_TO DO_. Say how many lines of the listing below include the word "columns", with no other output.
*** RECORDED DATA ***
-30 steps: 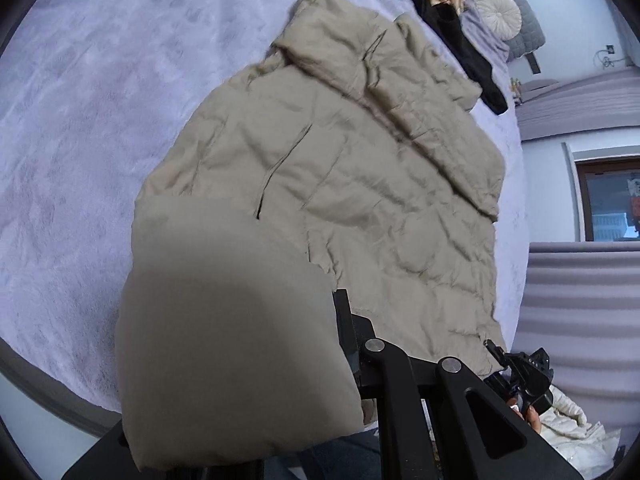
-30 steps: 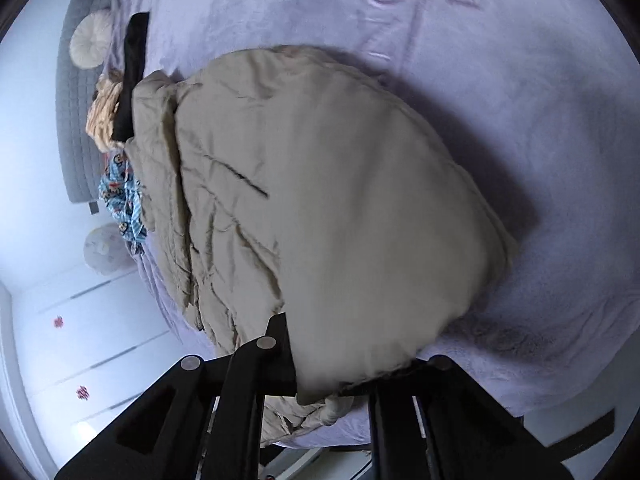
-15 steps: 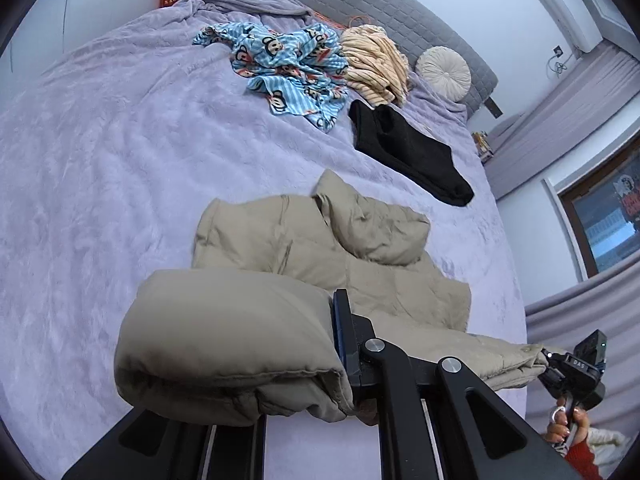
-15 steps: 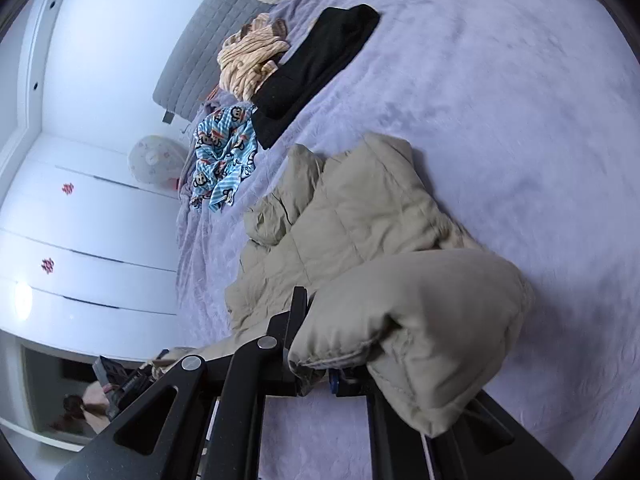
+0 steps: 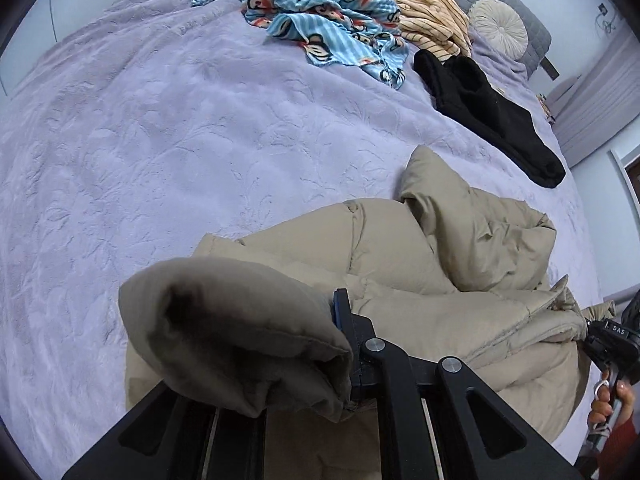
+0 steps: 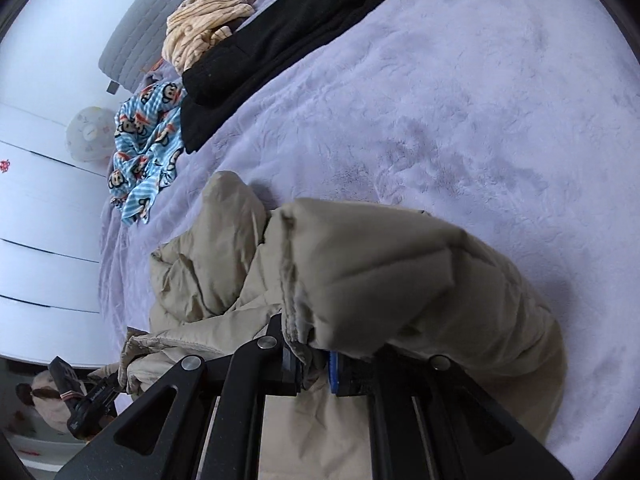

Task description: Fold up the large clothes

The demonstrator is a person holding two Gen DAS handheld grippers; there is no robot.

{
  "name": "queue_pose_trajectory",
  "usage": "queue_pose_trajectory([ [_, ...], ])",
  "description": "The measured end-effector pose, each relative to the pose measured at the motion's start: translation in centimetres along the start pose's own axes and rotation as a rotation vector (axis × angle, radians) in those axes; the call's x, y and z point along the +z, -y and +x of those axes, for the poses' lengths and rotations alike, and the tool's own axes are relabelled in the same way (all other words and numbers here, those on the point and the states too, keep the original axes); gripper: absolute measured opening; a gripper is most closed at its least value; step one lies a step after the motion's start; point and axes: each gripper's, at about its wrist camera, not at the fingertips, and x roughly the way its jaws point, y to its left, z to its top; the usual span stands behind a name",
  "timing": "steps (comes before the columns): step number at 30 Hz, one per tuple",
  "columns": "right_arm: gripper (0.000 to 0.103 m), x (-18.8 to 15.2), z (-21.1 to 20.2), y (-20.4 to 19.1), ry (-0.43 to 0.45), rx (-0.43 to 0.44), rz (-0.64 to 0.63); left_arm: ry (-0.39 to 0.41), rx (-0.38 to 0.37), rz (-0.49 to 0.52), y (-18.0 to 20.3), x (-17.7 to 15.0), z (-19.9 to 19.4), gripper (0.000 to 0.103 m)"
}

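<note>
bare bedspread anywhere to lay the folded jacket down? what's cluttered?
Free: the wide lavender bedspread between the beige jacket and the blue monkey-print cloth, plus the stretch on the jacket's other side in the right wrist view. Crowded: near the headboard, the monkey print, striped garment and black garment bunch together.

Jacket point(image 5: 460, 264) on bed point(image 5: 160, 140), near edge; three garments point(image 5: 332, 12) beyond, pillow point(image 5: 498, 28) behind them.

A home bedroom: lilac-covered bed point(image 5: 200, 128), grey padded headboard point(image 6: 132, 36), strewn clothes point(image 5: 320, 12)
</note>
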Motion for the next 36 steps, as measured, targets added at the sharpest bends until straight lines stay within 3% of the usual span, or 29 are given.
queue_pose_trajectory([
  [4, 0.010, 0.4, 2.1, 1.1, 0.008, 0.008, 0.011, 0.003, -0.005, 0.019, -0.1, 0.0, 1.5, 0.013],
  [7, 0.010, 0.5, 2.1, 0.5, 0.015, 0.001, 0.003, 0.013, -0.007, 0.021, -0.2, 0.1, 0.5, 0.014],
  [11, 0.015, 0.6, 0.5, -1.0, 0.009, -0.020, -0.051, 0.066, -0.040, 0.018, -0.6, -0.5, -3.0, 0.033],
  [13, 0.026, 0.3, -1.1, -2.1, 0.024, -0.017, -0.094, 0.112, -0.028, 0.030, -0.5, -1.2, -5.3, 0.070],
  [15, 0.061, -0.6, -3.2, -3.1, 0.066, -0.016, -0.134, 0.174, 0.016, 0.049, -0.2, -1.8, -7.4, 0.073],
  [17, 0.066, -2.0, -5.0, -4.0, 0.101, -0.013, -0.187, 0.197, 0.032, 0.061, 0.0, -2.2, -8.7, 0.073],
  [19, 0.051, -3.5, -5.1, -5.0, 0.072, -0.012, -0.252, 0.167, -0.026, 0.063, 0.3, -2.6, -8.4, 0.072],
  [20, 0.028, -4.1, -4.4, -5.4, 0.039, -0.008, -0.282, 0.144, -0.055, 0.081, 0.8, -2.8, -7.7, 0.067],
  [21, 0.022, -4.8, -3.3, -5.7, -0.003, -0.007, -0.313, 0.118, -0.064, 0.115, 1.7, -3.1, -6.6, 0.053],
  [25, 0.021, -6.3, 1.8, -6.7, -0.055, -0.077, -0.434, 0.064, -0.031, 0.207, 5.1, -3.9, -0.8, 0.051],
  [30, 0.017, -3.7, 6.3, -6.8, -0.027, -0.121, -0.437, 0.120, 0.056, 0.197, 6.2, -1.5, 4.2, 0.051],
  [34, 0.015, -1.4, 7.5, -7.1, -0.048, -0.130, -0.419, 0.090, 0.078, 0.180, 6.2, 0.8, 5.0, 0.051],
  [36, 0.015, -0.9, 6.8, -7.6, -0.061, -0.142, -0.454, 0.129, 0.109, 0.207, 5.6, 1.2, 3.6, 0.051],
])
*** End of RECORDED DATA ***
_ANSWER AREA_. 2